Eintracht Frankfurts Trainer Armin Veh © Daniel Roland/AFP/Getty Images

ZEIT ONLINE: Herr Veh, Sie haben mit einem Aufsteiger als Vierter die Hinrunde abgeschlossen. Eintracht Frankfurt ist mit erfolgreichem Angriffsfußball eine Attraktion und ein Liebling der Liga. Wie machen Sie das?

Armin Veh: Das macht die Mannschaft. Ich kann mit den Jungs nicht mehr mithalten.

ZEIT ONLINE: Ihre Bescheidenheit ehrt Sie.

Veh: Sie werden mich nicht zu einem Selbstlob verführen.

ZEIT ONLINE: Ok, fangen wir so an: Wie macht das die Mannschaft?

Veh: Sie läuft viel, ist und spielt schnell, hat Mut und ist sehr engagiert. Wir haben einen guten Geist im Team.

ZEIT ONLINE: Können Sie einen Spieler hervorheben oder machen Sie sowas prinzipiell nicht?

Veh: Alexander Meier. Elf Tore hat er geschossen, viele andere in die Wege geleitet. Seitdem er vor einem Jahr von Pirmin Schwegler, der verletzt war, die Kapitänsbinde übernommen hat, ist er so gut wie noch nie.

ZEIT ONLINE: Meier galt früher als ein Spieler, der alles sehr leicht nimmt. Hat sein Aufschwung mit Ihrer Führung zu tun?

Veh: Nein, er ist selbst gereift. Wie er früher war, weiß ich gar nicht, heute übernimmt er jedenfalls Verantwortung. Was für uns auch ausschlaggebend ist: die gute Personalpolitik im Sommer. Wir haben uns gut verstärkt.

ZEIT ONLINE: Also doch ein bisschen Selbstlob, bei den Transfers haben Sie ja mitgesprochen. Blicken wir auf Sie, auf Ihre Karriere: Mit Stuttgart wurden Sie 2007 Meister, danach gelang Ihnen dort wenig. Mit Wolfsburg und Hamburg scheiterten Sie anschließend. Der Trainer Veh galt als abgeschrieben. Ist er die noch größere Überraschung als sein Team?

Veh: Nach Wolfsburg kam ich, als sie gerade Meister geworden waren. Das war der falsche Zeitpunkt. Mehr will ich dazu nicht sagen.

ZEIT ONLINE: Mit dem HSV wollten Sie Meister werden.

Veh: Das Problem in Hamburg waren die Grabenkämpfe zwischen dem Aufsichtsrat und dem Vorstand.

ZEIT ONLINE: Es heißt, die Mannschaft sei schwer zu führen gewesen, gespickt mit Diven wie Ruud van Nistelrooy, Mladen Petric oder Frank Rost.
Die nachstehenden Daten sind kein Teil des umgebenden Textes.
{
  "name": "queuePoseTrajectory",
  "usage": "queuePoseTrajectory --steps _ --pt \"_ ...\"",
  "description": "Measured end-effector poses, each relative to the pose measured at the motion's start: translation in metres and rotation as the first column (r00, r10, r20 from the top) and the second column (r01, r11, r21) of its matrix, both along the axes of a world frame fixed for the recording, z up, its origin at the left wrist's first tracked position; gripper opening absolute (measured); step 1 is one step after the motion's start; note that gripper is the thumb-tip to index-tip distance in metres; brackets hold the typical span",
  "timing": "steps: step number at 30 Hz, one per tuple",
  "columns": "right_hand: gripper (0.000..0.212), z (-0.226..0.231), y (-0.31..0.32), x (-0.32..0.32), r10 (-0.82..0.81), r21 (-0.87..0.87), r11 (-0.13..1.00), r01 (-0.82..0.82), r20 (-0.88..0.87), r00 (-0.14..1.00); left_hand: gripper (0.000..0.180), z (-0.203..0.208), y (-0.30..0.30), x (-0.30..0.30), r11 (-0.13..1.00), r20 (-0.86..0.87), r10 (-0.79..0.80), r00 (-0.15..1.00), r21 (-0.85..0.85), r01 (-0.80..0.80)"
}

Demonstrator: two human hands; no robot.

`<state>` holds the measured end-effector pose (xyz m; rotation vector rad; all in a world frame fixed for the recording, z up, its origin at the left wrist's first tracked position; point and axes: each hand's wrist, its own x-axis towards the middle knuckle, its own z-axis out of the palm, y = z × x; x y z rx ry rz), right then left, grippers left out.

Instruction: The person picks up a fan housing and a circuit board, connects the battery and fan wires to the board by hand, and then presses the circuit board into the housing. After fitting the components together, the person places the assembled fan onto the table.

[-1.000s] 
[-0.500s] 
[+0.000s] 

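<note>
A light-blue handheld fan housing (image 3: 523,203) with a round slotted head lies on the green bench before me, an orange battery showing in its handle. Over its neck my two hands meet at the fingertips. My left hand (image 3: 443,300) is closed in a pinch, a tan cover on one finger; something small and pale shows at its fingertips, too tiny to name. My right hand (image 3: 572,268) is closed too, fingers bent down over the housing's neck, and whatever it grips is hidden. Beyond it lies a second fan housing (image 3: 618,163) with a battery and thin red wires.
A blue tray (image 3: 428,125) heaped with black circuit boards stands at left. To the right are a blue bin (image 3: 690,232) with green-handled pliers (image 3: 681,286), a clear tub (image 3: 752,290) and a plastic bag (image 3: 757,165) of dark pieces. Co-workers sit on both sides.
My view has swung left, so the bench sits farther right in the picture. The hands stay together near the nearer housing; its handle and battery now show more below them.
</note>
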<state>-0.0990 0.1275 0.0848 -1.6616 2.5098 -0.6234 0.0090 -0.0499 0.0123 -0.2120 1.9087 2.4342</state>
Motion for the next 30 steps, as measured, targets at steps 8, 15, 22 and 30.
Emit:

Können Sie nicht mit Stars?

Veh: Ich kann nichts gegen diese Spieler sagen. Die Mannschaft beim HSV war damals allerdings insgesamt veraltet, das merkte ich erst später.

ZEIT ONLINE: Bei der Eintracht haben Sie eine junge Mannschaft, zudem viele Spieler aus der zweiten Reihe und Zweiten Liga. Liegen Ihnen eher Spieler, die noch nicht viel erreicht haben?

Veh: Ich komme mit älteren und jüngeren Spielern gut aus, mit Stars und Unbekannten. Es kommt auf die Mischung an, und hier habe ich eine tolle Mannschaft. Wir sind in der Zweiten Liga zusammengewachsen, das war kein leichter Weg.

ZEIT ONLINE: Bei Ihnen spürt man oft eine Distanz zum Profigeschäft. Täuscht das?

Veh: Das kann schon sein. Das liegt aber am Alter. Ich hab schon so viel mitgemacht. Ich weiß oft, was morgen kommt. Unnötige Energie verbrauche ich keine mehr.

ZEIT ONLINE: Wobei?

Veh: Im Fußball wird immer viel geredet, von vielen. Viele Diskussionen im Verein, Diskussionen, die an den Verein herangetragen werden – die spare ich mir.

ZEIT ONLINE: Anders ausgedrückt: Sie wirkten früher manchmal, als wäre Ihnen die Lust abhanden gekommen.

Veh: Kann schon sein, dass ich auch solche Phasen durchlebt habe. Das geht doch jedem so.

ZEIT ONLINE: Das gibt aber nicht jeder zu. Ihre coole Art macht Sie, wenn man sich in Frankfurt oder unter Exspielern umhört, sehr beliebt.

Veh: Was soll ich jetzt dazu sagen?

ZEIT ONLINE: Anders gefragt, ist Nähe Ihr Führungsstil?

Veh: Als Trainer muss man das Wechselspiel zwischen Nähe und Distanz beherrschen.